In an interview with investigators, Scarborough said that although she met Hammond through work, she didn’t see any conflict of interest — and didn’t report the relationship to the organization — because she wasn’t the one to sign off on those contracts. Rick Juday, the construction manager at WCDA, told investigators that she did often sign contracts and was heavily involved with the bidding, selection and supervision processes. He also said he suspected she violated WCDA policy by not publicizing bid requests to other potentially qualified vendors, awarding them directly to Hammond instead.

Her travel was often last-minute and “secretive,” another coworker, Paula Travers, said in an interview cited in the affidavit. She said Scarborough was often the only employee who worked on weekends. Travers told investigators that Scarborough said she would be the only one making those kinds of trips, usually to Cheyenne over a weekend, in the interest of “overtime control.”

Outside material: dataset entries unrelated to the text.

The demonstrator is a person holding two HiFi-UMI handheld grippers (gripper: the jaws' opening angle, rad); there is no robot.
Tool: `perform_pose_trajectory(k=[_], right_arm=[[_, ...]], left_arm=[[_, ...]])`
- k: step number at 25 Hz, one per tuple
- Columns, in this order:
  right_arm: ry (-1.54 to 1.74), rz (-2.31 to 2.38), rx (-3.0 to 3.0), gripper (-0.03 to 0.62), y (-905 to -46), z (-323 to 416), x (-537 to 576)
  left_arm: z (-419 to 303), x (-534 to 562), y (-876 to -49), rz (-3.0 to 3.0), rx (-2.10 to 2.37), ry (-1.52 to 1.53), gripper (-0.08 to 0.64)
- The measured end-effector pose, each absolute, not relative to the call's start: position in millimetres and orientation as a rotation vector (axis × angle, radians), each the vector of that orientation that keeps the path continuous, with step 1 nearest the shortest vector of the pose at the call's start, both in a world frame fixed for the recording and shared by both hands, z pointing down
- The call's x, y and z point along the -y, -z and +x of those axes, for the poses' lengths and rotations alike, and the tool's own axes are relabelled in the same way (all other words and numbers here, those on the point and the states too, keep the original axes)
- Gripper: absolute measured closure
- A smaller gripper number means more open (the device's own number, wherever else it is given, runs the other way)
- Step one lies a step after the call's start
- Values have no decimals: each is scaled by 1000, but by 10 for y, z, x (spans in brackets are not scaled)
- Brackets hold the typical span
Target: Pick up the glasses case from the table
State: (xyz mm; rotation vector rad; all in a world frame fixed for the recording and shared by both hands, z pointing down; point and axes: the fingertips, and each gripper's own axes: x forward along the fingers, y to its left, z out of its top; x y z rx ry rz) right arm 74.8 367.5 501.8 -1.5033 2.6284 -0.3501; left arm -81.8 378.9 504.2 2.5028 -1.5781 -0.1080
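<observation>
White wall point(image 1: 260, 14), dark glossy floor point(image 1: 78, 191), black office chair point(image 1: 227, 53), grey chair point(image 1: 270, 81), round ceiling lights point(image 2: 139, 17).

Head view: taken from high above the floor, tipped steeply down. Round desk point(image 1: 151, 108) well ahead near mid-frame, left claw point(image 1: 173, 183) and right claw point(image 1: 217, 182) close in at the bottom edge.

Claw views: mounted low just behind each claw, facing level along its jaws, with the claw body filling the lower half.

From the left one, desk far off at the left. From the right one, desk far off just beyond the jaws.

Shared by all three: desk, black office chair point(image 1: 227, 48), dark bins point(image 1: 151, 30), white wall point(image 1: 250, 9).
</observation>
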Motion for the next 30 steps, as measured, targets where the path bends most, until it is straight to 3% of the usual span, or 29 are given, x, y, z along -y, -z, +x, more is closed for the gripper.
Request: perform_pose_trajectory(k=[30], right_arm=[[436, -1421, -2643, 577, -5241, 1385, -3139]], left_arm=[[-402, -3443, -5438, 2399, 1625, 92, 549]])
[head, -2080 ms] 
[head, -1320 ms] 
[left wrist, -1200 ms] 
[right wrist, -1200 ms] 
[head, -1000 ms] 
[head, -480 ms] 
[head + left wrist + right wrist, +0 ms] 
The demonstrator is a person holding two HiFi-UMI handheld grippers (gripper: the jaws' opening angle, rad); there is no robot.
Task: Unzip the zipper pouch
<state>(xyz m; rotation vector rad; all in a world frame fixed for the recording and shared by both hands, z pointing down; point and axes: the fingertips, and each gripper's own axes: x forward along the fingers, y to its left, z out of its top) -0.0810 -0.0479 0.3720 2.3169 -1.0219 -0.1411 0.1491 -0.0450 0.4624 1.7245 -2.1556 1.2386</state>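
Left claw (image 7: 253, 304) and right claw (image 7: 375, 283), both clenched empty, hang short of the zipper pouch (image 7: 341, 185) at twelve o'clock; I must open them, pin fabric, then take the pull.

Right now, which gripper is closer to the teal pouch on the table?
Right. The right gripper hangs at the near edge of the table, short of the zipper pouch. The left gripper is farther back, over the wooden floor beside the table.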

The investigation found Scarborough traveling several days early for work training or events to see family and friends, charging her accommodations and meals for the entire stay to WCDA. She was also found to be staying, on multiple occasions, in lodging priced above the approved state or federal rate. WCDA policy, according to several employees interviewed in the investigation, mandates employees adhere to reasonable rates and prohibits them from using organization funds for personal expenses.

There was little oversight of her department at WCDA, investigators found, as most other employees said Scarborough had been the point person for all federal funding matters.